The tears – a drop in the bucket of misery in this church turned prison – were for myself as well as for her. Nell and I had arrived in this great city more or less at the same time
and now it seemed as though both of us had reached our term together. She, though, had died like the innocent she was while I would die a despised death on the scaffold. Blameworthy in the eyes of
the world (and this was before I had been interviewed for the second time by Coroner Talbot), I was to blame in my own eyes too. Guilt is contagious, spreading quickly from accuser to accused. And
who could deny that I carried the plague? All who knew me were bound to die, and die suddenly, by violent murder. Peter Agate, Richard Milford, and now Nell. It was just as well that Revill had
been taken off the streets and would shortly be hoist on to a scaffold, there to end his wretched existence before he could do more harm to innocent people.

I tried to console myself. First, with the knowledge of my own innocence. In this I had only a limited success for the reason I’ve already suggested. Second, I told myself that being in
prison was no great disgrace. Why, the playwright Ben Jonson had been incarcerated on a capital charge (but he had killed a man honourably in a duel). Others that I knew had been clapped up for
debt, for assault, for slander. Any man may swear out a warrant against another and, if he has the cash to secure a couple of arresting sergeants, will see his opponent brought behind bars for a
time. None of the Chamberlain’s Company would have thought the worse of me for being in clink if I’d been involved in a tavern brawl or defaulted on a debt. It was almost seen as a
badge of honour to fall foul of the law at least once. But to be accused of three killings . . . there was no way to wash this off.

So, when my friend Jack Wilson came to visit me not long after my interview with Talbot, I almost cried with gratitude. He’d had to pay to get in. This is the truth about prisons: you pay to
get in, you pay to stay in, you pay to get out. But the chief turnkey, the portly Wagman, had extorted only threepence from Jack, a little more than the groundlings paid at the Globe although for
an infinitely less cheerful spectacle.

“Oh Jack,” I said. “You don’t know how good it is to see a friendly face in this place.”

We were walking like sentries up and down a wide passage, which must have been the church aisle in earlier days, holy days. On either side were the coffin-sized rooms. A watery light filtered in
from the plain high windows at both ends.
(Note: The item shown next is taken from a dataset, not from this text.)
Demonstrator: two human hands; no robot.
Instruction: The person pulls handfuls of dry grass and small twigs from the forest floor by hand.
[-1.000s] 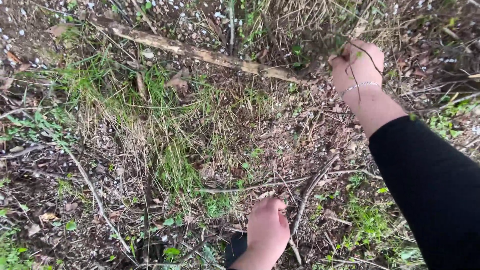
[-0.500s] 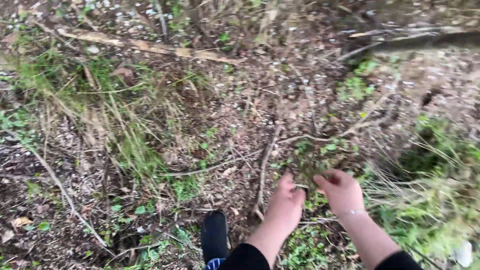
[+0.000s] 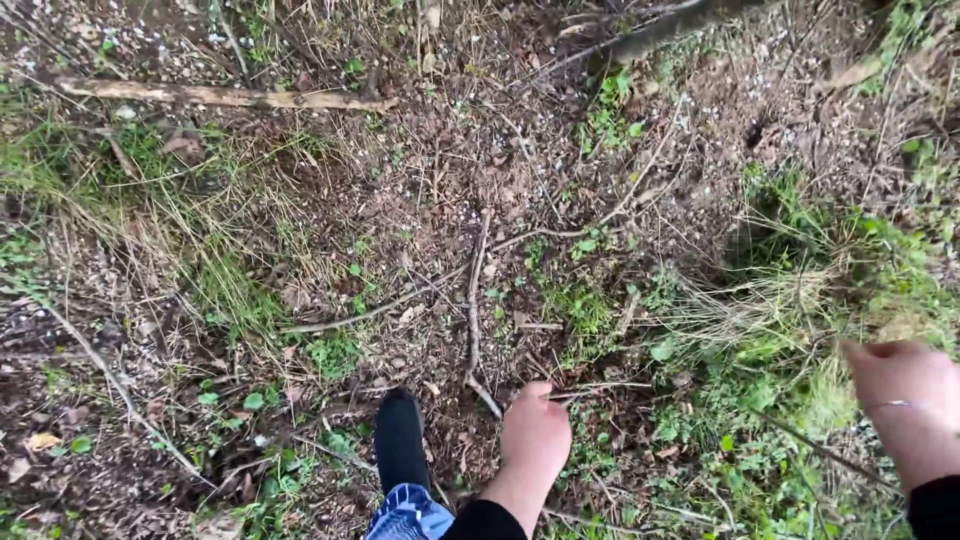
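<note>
Right hand (image 3: 900, 385) swung outward, fingers blurred, unclear; left hand (image 3: 535, 432) curled above thin twig (image 3: 474, 310).

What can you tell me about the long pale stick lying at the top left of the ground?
The long pale stick is a weathered, light tan piece of dead wood, rough and splintered, lying flat and nearly level across the upper left. It rests on brown leaf litter with grass below it. Thin twigs cross near it. Neither hand touches it.

The right hand (image 3: 905, 385) has come down from the far twigs and swung out to the right edge (a thin bracelet (image 3: 895, 405) on its wrist). The left hand (image 3: 535, 432) now hangs apart from it, beside the black shoe (image 3: 400, 435).
</note>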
At the top end of the ‘aisle’ was a larger area – it was probably where the altar had once stood – in which those who could afford
to purchase food were permitted to sit at a table and consume whatever their purses stretched to. So far I had maintained my place at the table, eating and conversing fitfully with my fellow
prisoners. But my money was about to run out. Then, unless I could obtain credit, it would be down into the Hole, the hard floor and charity scraps.

This aisle was a place of communal activity, particularly during the reception of visitors. Urgent conversations, desperate bouts of laughter, whispered asides, elaborate negotiations,
occasional scuffles, all were staged on this little strip of flagged ground. From beneath our feet came the continual susurration of the people imprisoned in the crypt. Cellar rats.
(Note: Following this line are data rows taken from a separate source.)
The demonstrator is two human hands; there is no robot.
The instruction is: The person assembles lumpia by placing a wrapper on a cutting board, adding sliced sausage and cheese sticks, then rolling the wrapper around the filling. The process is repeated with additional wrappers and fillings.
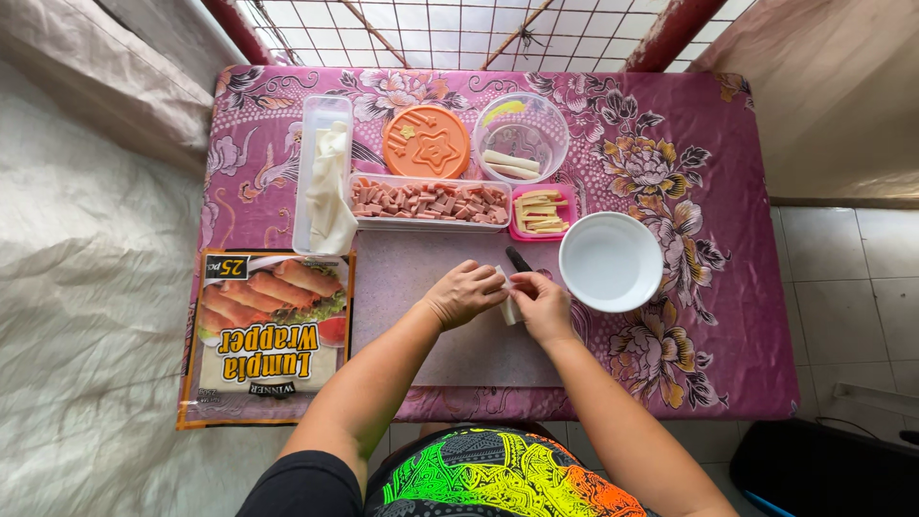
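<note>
While your two hands meet over the cutting board (479, 354), your left hand (465, 292) lies curled with its fingers pressed on a small white roll (508, 308), and your right hand (543, 306) pinches the same roll from its 3 o'clock side, fingers closed on it. The roll sits near the board's top edge, between both hands. A black knife handle (518, 259) pokes out at 12 o'clock from your right hand, lying on the board untouched. At 2 o'clock from the roll stands a white bowl (610, 261). At 12 o'clock lie a clear tray of chopped ham (428, 202) and a pink tub of cheese sticks (541, 213); beyond them are an orange lid (426, 142) and a round tub (521, 137). At 9 o'clock rests a wrapper pack (268, 335), with a long tub of white sheets (325, 177) above it.
</note>
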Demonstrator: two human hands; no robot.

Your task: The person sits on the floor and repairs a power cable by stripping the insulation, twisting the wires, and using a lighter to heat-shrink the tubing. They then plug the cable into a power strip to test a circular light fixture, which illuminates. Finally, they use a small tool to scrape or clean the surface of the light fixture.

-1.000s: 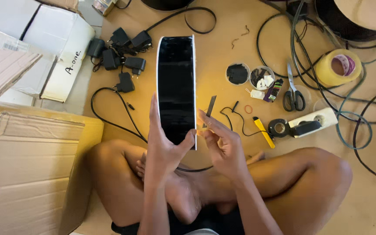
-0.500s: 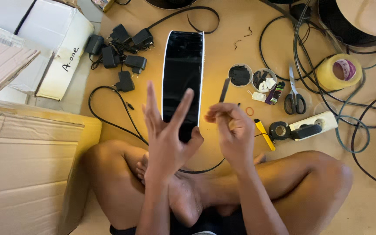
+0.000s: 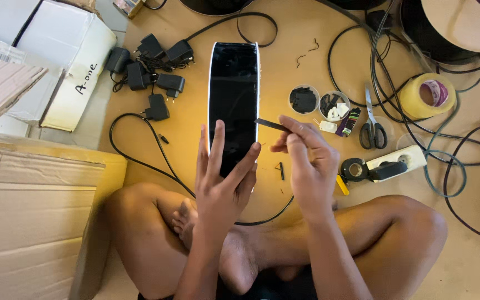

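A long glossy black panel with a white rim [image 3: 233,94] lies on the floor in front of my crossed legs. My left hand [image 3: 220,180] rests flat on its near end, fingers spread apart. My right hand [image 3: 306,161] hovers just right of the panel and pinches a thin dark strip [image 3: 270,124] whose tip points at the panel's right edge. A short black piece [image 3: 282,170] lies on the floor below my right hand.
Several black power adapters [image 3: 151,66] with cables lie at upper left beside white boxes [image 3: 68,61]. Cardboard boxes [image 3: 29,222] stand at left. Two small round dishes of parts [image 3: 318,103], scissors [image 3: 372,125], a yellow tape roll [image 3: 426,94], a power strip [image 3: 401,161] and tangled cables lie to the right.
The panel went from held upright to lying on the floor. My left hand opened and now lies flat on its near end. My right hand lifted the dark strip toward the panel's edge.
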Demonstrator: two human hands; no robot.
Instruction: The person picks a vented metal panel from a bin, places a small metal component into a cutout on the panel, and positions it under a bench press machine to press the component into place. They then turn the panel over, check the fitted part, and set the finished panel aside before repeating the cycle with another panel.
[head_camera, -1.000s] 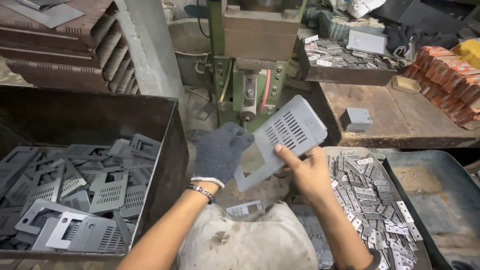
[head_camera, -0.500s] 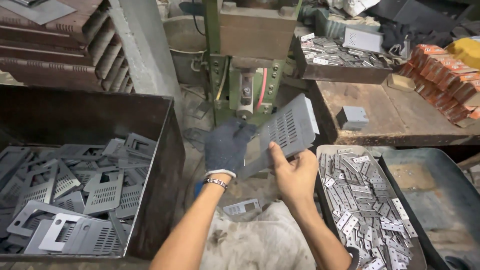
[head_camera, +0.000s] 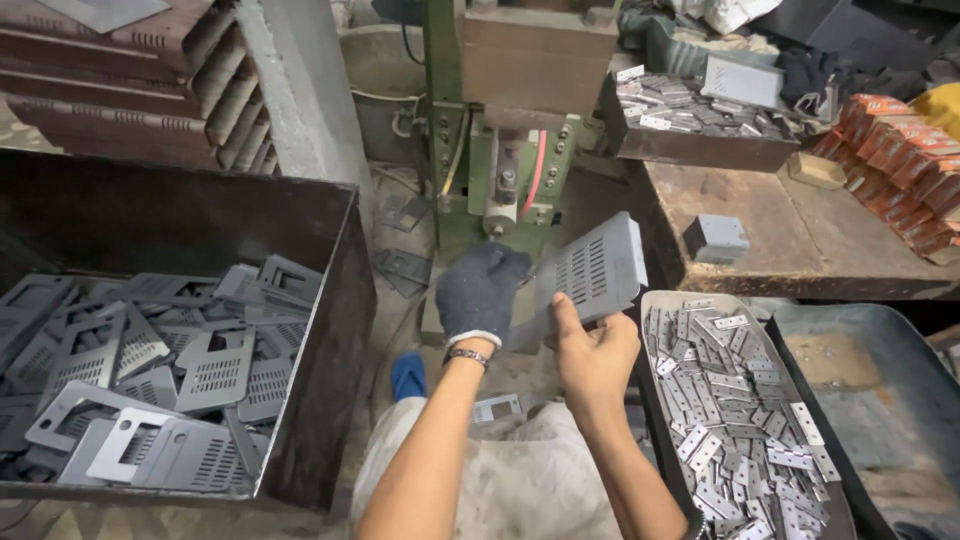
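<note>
The dark rusty metal bin (head_camera: 340, 330) fills the 9 o'clock side; it holds a loose heap of grey sheet-metal plates (head_camera: 150, 370), flat pieces with slotted vent rows and square cut-outs, lying at all angles. Above it, at 11 o'clock, brown ridged metal panels (head_camera: 130, 80) lie stacked. At 12 o'clock stands a green press machine (head_camera: 505, 150), its paint worn, with a red hose and a yellow one running down its front. The worn brown table (head_camera: 800, 230) runs from 1 to 3 o'clock; on it sit a small grey metal box (head_camera: 716, 237), a shallow tray of small grey parts (head_camera: 690, 110) at the far end, and a row of orange packages (head_camera: 900, 160) at the right edge. At 4 o'clock a long dark tray (head_camera: 650, 400) is heaped with small shiny hinge-like plates (head_camera: 740, 420), flat and punched with holes. Beside it, at the right edge, is a rusty blue-grey pan (head_camera: 880, 370).

In the middle, just below the press, both hands hold one grey vented plate (head_camera: 590, 275), tilted with its far end raised. The left hand (head_camera: 480, 290), in a dark knit glove with a bracelet at the wrist, grips its left edge. The bare right hand (head_camera: 595, 355) is closed on its lower edge, thumb up against the face.
</note>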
“I am sorry to see you here, Nick, in this foul place.”

I noticed Jack surreptitiously pinching his nose from time to time. I’d already accustomed myself to the stench.
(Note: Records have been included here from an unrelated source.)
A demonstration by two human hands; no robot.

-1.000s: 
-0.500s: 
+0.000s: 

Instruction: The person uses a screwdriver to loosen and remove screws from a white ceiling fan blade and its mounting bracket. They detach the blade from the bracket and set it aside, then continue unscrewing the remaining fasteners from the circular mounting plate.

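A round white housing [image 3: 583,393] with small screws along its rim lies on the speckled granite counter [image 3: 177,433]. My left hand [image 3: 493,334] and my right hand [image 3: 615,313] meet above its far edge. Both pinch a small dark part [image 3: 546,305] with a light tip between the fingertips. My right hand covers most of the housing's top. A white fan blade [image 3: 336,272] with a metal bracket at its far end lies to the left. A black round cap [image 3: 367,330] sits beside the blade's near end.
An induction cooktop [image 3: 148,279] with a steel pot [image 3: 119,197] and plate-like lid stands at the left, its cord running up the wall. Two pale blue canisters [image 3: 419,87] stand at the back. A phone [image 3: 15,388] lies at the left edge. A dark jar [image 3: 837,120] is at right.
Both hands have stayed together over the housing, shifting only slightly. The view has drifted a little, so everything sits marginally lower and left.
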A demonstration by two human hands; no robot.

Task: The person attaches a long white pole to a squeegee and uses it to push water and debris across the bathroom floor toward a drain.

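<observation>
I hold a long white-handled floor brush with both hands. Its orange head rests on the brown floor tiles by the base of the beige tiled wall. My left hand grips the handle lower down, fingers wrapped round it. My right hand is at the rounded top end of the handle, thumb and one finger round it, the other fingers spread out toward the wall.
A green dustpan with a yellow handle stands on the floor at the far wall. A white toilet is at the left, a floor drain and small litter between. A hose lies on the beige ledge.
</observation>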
“How is our Company?” I said.

“Oh, we carry on, you know. We are preparing for two fresh pieces next week.”

“I remember. I was due to appear in both of them.”

“I am taking your part in one.”

“That’s
Fortune’s Eyes
?”

“Yes. Forgive me.”

For answer, I clapped him on the shoulder.

“While Michael Donegrace is taking your part in the other, in
The Law’s Delay
.”

“A wonderful title,” I said.

I couldn’t prevent the bitterness, the irony, entering into my voice. In this new play I’d been due to play the part of an advocate, a corrupt and eloquent pleader who may be bought
by the highest bidder. How apt that I now found myself subject to the law’s delay in reality – although I feared that all too soon I would be subjected to the law’s rigour.